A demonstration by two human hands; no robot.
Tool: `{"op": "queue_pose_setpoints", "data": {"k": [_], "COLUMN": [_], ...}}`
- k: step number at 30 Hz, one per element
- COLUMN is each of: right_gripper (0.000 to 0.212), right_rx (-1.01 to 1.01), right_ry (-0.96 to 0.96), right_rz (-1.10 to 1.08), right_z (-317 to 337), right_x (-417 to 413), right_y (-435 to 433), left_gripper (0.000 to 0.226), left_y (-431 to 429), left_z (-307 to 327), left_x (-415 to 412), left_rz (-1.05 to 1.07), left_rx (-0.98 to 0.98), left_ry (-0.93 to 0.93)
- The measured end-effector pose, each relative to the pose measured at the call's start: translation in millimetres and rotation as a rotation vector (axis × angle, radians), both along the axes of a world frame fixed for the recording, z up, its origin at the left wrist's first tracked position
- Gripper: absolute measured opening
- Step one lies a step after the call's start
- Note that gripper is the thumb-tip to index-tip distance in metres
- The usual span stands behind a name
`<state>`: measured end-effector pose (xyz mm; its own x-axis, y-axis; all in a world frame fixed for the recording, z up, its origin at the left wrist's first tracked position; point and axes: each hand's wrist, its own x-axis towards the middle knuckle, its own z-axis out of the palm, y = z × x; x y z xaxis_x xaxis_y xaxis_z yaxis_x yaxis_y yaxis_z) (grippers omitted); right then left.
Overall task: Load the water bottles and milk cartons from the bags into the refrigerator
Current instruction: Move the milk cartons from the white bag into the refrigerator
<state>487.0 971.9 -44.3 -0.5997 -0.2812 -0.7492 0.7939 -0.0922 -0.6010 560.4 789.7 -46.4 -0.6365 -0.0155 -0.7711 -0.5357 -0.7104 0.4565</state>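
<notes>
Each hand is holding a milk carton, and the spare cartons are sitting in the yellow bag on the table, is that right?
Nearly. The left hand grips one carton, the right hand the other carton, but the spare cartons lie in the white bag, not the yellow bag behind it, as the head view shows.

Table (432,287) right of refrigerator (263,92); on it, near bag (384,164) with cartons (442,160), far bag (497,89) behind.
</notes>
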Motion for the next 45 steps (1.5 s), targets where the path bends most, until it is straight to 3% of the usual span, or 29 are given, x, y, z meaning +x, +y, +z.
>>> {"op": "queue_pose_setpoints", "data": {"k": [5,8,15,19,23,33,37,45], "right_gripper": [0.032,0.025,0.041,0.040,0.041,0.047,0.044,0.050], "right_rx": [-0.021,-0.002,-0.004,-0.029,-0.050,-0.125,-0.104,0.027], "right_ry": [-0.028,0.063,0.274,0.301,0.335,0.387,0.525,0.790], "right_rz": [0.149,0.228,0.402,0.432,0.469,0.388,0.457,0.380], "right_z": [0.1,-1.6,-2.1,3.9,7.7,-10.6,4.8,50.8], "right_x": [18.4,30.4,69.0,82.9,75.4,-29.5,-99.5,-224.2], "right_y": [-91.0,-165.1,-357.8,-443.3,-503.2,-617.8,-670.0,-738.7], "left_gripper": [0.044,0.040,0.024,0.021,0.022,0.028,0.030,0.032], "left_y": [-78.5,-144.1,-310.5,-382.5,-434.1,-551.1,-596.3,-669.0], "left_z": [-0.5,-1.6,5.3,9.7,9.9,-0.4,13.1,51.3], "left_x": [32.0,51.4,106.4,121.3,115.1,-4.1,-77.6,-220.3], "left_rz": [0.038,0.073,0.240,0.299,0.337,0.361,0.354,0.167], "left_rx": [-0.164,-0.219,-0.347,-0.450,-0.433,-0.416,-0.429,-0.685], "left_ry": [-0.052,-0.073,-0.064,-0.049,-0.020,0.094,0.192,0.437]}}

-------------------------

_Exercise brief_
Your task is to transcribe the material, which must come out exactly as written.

_Task answer_
A demonstration by two human hands; no robot.
Tool: `{"op": "queue_pose_setpoints", "data": {"k": [_], "COLUMN": [_], ...}}`
- k: step number at 30 Hz, one per element
- COLUMN is each of: right_gripper (0.000 to 0.212), right_rx (-1.01 to 1.01), right_ry (-0.96 to 0.96), right_rz (-1.10 to 1.08), right_z (-317 to 337), right_x (-417 to 413), right_y (-435 to 433), left_gripper (0.000 to 0.226), left_y (-431 to 429), left_z (-307 to 327), left_x (-415 to 412), left_rz (-1.05 to 1.07), left_rx (-0.98 to 0.98), left_ry (-0.93 to 0.93)
- The measured end-effector pose, each relative to the pose measured at the call's start: translation in millimetres and rotation as a rotation vector (axis × angle, radians), both along the axes of a world frame fixed for the recording, z up, its origin at the left wrist's first tracked position
- Gripper: absolute measured opening
- Step one lies a step after the call's start
- Note that gripper is the thumb-tip to index-tip distance in metres
- The usual span stands behind a name
`<state>`: measured end-effector pose (xyz mm; its own x-axis, y-axis; all in a world frame fixed for the recording, z up, its origin at the left wrist's first tracked position; point and axes: each hand's wrist, its own x-axis towards the middle knuckle, its own z-axis out of the palm, y = z × x; x y z xaxis_x xaxis_y xaxis_z yaxis_x yaxis_y yaxis_z) (grippers omitted); right then left.
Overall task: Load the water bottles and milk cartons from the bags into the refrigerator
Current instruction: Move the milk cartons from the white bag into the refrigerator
<state>487.0 971.9 -44.3 -0.5997 -0.2812 -0.7492 0.7939 -0.0922 -0.6010 560.4 789.7 -46.4 -0.6365 -0.0155 -0.7711 -0.5357 -0.7104 0.4565</state>
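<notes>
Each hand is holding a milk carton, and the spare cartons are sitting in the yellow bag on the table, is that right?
Nearly. The left hand grips one carton, the right hand the other carton, but the spare cartons lie in the white bag, not the yellow bag behind it, as the head view shows.

Table (432,287) right of refrigerator (263,92); on it, near bag (384,164) with cartons (442,160), far bag (497,89) behind.
</notes>
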Motion for the next 45 steps (1.5 s), targets where the path bends most, until it is straight to 3% of the usual span, or 29 are given, x, y, z meaning +x, +y, +z.
>>> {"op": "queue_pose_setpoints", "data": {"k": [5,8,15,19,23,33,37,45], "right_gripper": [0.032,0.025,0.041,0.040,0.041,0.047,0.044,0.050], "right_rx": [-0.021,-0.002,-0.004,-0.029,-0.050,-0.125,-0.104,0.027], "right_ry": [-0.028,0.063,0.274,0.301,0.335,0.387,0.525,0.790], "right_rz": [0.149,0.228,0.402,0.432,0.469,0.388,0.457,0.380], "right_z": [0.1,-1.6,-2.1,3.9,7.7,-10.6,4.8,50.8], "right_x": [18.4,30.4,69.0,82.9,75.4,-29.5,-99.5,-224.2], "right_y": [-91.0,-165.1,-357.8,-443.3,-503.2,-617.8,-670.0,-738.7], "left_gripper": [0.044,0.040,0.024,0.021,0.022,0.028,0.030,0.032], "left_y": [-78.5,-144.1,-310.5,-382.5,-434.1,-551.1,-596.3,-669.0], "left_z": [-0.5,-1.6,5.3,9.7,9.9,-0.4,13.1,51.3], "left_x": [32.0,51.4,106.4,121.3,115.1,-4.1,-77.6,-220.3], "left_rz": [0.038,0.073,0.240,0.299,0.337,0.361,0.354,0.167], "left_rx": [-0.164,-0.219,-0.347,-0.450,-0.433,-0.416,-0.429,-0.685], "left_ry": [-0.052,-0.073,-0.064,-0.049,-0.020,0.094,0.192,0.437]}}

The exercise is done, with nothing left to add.